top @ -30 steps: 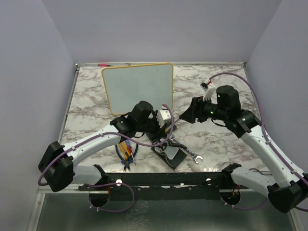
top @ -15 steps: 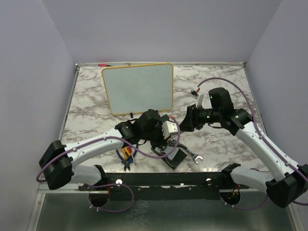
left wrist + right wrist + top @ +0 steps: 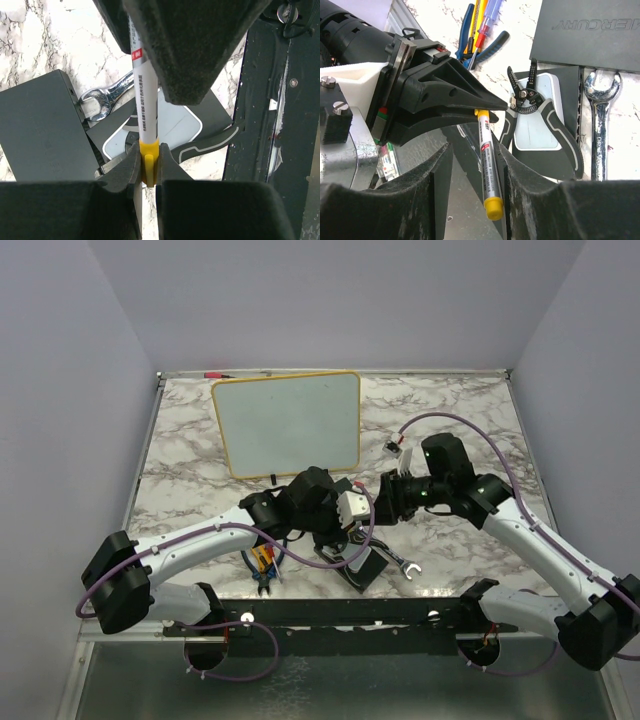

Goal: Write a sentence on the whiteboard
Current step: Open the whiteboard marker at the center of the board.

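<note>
The whiteboard point(image 3: 290, 425) lies at the back left of the table, yellow-framed, and I see no sentence on it. My left gripper point(image 3: 362, 508) point(image 3: 149, 165) is shut on the yellow cap end of a white marker point(image 3: 142, 100) and holds it above the tools. My right gripper point(image 3: 384, 497) point(image 3: 472, 165) is open, with its fingers on either side of the marker point(image 3: 487, 170). The barrel lies close against the right finger point(image 3: 520, 175). The marker's free yellow end points toward the right wrist camera. In the top view the two grippers meet tip to tip and hide the marker.
Below the grippers lie a black pad point(image 3: 362, 568), wire strippers point(image 3: 537, 120) and a wrench point(image 3: 402, 564). Pliers and screwdrivers point(image 3: 262, 562) lie at the front left. A black box point(image 3: 590, 35) is beside them. A red pen point(image 3: 215, 374) lies at the back edge.
My left gripper moved right and forward with the marker, then held still. My right gripper swung left and closed in until its open fingers surround the marker.
</note>
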Available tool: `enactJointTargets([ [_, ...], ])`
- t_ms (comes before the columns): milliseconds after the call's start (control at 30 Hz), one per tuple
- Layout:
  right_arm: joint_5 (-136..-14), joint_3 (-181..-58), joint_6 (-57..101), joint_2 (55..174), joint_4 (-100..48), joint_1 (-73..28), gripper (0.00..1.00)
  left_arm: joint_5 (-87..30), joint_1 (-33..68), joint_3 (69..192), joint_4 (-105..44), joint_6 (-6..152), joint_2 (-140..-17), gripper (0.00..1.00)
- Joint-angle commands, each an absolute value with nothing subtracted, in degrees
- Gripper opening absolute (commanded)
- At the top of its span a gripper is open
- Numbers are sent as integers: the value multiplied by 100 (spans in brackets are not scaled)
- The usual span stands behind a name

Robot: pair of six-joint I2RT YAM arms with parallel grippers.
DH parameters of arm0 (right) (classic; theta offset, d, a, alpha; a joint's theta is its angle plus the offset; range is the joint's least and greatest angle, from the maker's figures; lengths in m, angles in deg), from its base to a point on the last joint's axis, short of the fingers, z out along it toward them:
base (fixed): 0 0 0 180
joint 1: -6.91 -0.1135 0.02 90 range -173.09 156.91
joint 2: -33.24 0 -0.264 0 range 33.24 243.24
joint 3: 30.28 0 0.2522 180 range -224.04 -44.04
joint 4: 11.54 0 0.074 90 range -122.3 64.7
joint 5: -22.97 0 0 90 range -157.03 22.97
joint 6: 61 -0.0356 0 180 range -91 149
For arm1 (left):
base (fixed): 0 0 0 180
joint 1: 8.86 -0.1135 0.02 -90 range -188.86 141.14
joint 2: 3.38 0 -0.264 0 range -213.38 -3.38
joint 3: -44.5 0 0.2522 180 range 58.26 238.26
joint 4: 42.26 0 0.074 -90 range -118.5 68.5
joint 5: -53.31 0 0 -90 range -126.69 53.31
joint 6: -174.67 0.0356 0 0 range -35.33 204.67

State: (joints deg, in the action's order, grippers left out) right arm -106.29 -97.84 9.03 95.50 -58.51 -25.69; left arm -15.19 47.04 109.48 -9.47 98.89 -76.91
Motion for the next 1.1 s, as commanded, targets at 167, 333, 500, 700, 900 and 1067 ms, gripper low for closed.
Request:
enactJointTargets([
  [167, -10539, -9754, 817, 9679, -5493, -2694, 41, -1473, 4721, 11109, -912, 9988, -7716, 0],
  [333, -10494, -9773, 877, 9762, -5550, -2770, 38, -1502, 4735, 11108, -906, 9995, -7720, 0],
  [500, -10447, -9819, 996, 9814, -5733, -2806, 34, -1539, 4738, 11108, -871, 10030, -7729, 0],
  [700, -10487, -9933, 1194, 9908, -5986, -2865, 33, -1531, 4748, 11108, -833, 10064, -7742, 0],
  [900, -10438, -10004, 1344, 9953, -6159, -2886, 28, -1517, 4761, 11116, -791, 10106, -7755, 0],
  [1067, -10379, -10000, 1291, 9889, -6058, -2885, 29, -1453, 4797, 11109, -767, 10158, -7762, 0],
])
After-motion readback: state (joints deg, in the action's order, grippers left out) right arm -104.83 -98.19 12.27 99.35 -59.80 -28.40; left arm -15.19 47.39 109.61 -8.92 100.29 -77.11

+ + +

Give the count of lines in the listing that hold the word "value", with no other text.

2